Paul Biya au Sommet de l’Élysée pour débattre de la paix et la sécurité en Afrique

Ce 6 décembre débute à Paris, le Sommet de l’Élysée pour la paix et la sécurité en Afrique qui doit permettre aux Chefs d’État et de gouvernement d’Afrique et de France de définir les formes d’une coopération franco-africaine pour prévenir et traiter les conflits en Afrique et pour lutter contre le terrorisme. Évidemment, Paul Biya invité par le président français François Hollande sera présent, n’en déplaise à ses détracteurs qui l’accusent souvent de boycotter ce type de sommet. L’enjeu est trop important pour le Cameroun.

En effet, le Sommet de l’Élysée se tient dans un contexte où l’Afrique est secouée par de nombreux conflits et tensions qui compromettent son développement économique et le bien-être de ses populations. En Afrique centrale, la situation sécuritaire et humanitaire se dégrade chaque jour davantage et fait peser de lourdes menaces dans la sous-région. Ainsi, la République centrafricaine (RCA) est plongée dans le chaos et un engrenage de violences depuis le renversement en mars dernier du président François Bozizé par une coalition hétéroclite, la Séléka. Tandis que dans la zone sahélienne, une forme particulière de terrorisme menée par des groupes djihadistes continue de se propager, même si la situation tend à se normaliser au Mali, après l’intervention de la France et d’autres pays africains.

Le Cameroun est également victime de ce phénomène avec le récent enlèvement du Père Georges Vandenbeusch dans l’Extrême-Nord du pays par la secte islamiste Boko Haram et de la famille française Moulin-Fournier, libérée après deux mois de captivité grâce entre autres aux efforts fournis par le président Biya qui a toutefois tenu à préciser en toute modestie que cette libération est le résultat d’une excellente collaboration entre le Cameroun, le Nigeria et la France. Les Autorités camerounaises qui mettent tout en œuvre pour obtenir la libération de ce prêtre, continuent à clamer leur « détermination à continuer à ne ménager aucun effort pour que le Cameroun demeure une terre d’hospitalité, de paix, de stabilité, de tolérance et progrès ».
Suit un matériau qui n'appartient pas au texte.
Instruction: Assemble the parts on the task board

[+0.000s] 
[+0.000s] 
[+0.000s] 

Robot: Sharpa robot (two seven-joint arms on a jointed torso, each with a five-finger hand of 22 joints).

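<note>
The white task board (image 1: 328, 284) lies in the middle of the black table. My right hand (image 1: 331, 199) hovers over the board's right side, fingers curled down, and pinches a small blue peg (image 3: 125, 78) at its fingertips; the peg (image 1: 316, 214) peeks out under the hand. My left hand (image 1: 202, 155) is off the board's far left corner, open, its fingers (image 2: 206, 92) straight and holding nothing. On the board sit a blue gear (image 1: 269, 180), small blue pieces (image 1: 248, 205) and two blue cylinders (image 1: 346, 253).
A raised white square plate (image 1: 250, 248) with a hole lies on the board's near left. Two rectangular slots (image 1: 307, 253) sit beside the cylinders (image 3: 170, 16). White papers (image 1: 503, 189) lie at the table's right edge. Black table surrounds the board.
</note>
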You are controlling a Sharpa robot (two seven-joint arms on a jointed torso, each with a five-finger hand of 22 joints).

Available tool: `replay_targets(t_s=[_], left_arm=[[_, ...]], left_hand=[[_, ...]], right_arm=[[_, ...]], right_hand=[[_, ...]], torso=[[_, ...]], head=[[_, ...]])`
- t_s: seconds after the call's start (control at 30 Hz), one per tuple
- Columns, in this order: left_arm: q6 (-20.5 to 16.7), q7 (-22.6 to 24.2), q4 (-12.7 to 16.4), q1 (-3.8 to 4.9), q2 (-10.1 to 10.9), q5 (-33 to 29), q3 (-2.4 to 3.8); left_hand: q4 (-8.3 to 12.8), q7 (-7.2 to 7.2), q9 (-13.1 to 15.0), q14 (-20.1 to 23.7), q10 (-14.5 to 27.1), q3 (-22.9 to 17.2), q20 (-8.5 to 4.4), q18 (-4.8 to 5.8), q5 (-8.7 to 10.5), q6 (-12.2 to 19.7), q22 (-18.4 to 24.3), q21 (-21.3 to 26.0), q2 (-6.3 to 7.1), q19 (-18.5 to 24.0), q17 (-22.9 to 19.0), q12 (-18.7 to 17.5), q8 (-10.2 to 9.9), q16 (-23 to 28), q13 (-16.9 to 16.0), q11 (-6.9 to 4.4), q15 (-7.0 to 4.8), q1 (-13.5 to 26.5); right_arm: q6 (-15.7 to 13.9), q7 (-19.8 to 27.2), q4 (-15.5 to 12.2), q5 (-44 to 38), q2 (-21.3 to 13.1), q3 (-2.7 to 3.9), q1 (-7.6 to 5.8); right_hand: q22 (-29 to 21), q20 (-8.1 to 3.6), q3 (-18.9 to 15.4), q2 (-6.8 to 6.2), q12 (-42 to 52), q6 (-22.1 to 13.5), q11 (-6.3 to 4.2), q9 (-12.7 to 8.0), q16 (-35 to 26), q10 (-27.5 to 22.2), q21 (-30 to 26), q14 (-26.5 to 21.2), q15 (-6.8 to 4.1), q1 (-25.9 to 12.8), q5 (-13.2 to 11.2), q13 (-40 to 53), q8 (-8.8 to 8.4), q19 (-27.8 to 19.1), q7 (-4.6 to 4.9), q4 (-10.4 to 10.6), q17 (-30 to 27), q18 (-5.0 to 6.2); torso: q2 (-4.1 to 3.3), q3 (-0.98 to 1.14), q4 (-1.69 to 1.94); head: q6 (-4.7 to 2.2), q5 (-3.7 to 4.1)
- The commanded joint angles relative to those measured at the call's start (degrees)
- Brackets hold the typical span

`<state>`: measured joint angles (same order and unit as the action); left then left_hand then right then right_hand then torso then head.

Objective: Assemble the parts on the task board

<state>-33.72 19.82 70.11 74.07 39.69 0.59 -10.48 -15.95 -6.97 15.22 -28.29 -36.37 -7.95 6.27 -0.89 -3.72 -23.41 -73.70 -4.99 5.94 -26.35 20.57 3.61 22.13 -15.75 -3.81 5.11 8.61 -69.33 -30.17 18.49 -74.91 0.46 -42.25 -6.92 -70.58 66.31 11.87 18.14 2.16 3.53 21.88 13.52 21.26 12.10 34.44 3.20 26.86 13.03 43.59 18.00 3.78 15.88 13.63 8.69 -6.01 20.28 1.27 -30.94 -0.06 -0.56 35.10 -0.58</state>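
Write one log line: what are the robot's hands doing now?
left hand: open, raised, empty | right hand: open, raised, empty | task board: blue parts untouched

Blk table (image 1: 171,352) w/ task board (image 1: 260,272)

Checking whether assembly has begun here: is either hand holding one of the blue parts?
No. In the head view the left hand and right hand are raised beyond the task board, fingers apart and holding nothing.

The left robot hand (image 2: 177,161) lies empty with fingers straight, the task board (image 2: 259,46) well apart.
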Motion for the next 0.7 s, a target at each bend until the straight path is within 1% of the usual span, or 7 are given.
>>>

Par ailleurs, au cours des derniers mois, le Cameroun, l’Angola, le Nigeria, la Guinée équatoriale et le Gabon ont connu des attaques ciblées ou des menaces d’attaque liées aux ressources pétrolières. « La piraterie maritime, les vols à main armée, les prises d’otages et les actes illicites perpétrés en haute mer, sur nos côtes ou dans la partie continentale de nos pays, font peser de graves menaces sur notre développement ainsi que sur la paix et la stabilité dans le golfe de Guinée. », expliquait le président camerounais au sommet de Yaoundé (24-25 juin 2013) réunissant les chefs d’État d’Afrique centrale et de l’Ouest et consacré à la lutte contre la piraterie maritime dans le golfe de Guinée.
C’est donc naturellement que Paul Biya participe au Sommet de l’Élysée ce 6 décembre portant sur cette question de la sécurité car il rentre en droite ligne de ses préoccupations. En effet, le président Biya a toujours fait de la préservation de la paix et de la sécurité aussi bien à l’intérieur du pays qu’aux frontières avec ses voisins, son principal cheval de bataille. Il a toujours mis un point d’honneur à assurer la sécurité de son pays, de ses concitoyens et de toute autre personne. Ainsi, le Cameroun apporte sa contribution au redressement de la RCA dans le cadre de la CEMAC. Sur le plan militaire, plus de 500 soldats camerounais sont à pied d’œuvre à Bangui.